Georgia is the first country partner of the Bristol Festival of Literature and we are delighted to be able to host three of the country’s leading literary figures.


Georgia Calling will focus on literature in the post-Soviet era. These were peculiar times for Georgia in general and for Georgian literature in particular. The economy collapsed and publishing was utterly impossible. Yet new translations somehow began to appear of authors who were unavailable in Soviet times. It was as if Georgian literature was trying to catch up with everything it had missed in the previous 70 years. Richard Jones from Tangent Books will explore Georgia’s fascinating literary landscape with three guests before opening the event to questions…


Our Georgian guests are:


Eka Kevanishvili is a poet and journalist with a particular interest in internal politics, social and healthcare issues and human rights. She has worked as an investigative reporter for leading Georgian newspapers and trains regional journalist in Georgia. Eka has written six books – four poetry collections, one volume of short stories plus a collection of essays and interviews. All of her poetry collections were nominated for the main Georgian literature award SABA and were shortlisted, in 2014 she received the SABA award for the best poetry collection of the year (Selling The House). She is also the winner of numerous journalism and poetry competitions. Her poems have been translated into English, German, Russian, Turkish, Italian, Lithuanian, Swedish, Ukrainian, Czech, Slovakian and Polish. Find out more about Eka here.

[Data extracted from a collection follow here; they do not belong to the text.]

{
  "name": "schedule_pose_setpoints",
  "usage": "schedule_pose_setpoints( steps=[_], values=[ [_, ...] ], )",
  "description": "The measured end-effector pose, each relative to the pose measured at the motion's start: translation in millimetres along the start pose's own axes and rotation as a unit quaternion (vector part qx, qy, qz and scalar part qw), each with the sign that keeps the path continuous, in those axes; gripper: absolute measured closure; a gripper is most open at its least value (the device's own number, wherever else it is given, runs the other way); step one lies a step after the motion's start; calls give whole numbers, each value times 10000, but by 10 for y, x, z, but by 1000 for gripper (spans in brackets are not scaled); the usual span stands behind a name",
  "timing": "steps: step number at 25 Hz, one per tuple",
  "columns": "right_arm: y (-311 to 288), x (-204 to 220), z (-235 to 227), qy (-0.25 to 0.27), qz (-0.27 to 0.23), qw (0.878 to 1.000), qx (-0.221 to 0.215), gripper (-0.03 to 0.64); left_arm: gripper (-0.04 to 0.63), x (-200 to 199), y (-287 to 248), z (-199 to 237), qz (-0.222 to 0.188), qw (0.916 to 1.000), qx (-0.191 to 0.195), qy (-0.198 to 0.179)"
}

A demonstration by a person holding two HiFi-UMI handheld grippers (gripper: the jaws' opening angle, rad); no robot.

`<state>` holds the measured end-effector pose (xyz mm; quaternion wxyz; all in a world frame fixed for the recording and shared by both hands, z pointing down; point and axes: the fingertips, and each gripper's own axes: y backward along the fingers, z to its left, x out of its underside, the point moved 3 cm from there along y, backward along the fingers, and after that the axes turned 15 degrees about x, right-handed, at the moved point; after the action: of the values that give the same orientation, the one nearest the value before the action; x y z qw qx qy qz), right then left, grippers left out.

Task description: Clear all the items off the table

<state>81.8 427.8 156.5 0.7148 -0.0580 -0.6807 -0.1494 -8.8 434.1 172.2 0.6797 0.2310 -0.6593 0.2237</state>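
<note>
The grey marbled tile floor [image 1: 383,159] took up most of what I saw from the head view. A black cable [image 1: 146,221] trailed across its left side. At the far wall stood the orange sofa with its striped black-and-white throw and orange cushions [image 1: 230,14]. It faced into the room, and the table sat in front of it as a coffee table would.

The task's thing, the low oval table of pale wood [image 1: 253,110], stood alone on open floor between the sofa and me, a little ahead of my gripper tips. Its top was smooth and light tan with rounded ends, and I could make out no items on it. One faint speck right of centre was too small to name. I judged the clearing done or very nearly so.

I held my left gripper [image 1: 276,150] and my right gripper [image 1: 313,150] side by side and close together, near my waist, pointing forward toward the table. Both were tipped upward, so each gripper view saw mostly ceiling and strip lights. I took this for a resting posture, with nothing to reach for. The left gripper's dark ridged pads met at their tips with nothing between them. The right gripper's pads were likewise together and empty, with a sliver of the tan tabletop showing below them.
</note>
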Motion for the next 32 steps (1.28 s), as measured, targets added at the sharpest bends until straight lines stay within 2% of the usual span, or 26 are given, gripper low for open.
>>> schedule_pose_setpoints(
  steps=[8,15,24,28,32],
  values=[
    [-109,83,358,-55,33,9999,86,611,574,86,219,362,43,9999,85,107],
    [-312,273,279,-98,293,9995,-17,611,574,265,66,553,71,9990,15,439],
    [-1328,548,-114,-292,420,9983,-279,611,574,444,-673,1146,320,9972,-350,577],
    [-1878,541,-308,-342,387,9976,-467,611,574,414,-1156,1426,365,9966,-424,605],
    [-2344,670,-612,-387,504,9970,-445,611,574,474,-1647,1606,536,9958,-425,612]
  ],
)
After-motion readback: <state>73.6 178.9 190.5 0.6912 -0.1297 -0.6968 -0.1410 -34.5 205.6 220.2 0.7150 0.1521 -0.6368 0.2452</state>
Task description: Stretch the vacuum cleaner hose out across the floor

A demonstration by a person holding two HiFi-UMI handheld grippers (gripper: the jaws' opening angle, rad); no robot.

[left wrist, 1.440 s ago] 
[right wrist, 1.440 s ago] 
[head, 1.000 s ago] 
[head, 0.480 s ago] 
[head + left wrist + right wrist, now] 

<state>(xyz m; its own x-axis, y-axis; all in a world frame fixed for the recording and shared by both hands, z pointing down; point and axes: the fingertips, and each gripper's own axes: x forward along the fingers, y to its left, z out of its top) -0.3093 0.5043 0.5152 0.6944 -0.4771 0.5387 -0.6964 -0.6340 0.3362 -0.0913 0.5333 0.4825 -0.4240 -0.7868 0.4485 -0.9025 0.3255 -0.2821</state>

Davit Gabunia is a Georgian translator, award-winning playwright, and author. His debut novel, Falling Apart, was published in 2017 and became a best-seller in Georgia. It has since been translated into German. Inside Georgia, Gabunia is also known for having translated the Harry Potter series of novels, as well as for being an outspoken pro-Europeanist. Find out more about Davit here.


Aka Morchiladze is the pen name of Giorgi Akhvlediani, a Georgian writer and literary historian who is one of the key figures in the birth of new Georgian literature and who has written some of the best-selling prose in the post-Soviet era. Morchiladze's work is rooted in the re-orientation of early 21st-century Georgian literature towards Western influences. He splits his time between Georgia and London. Find out more about Aka here.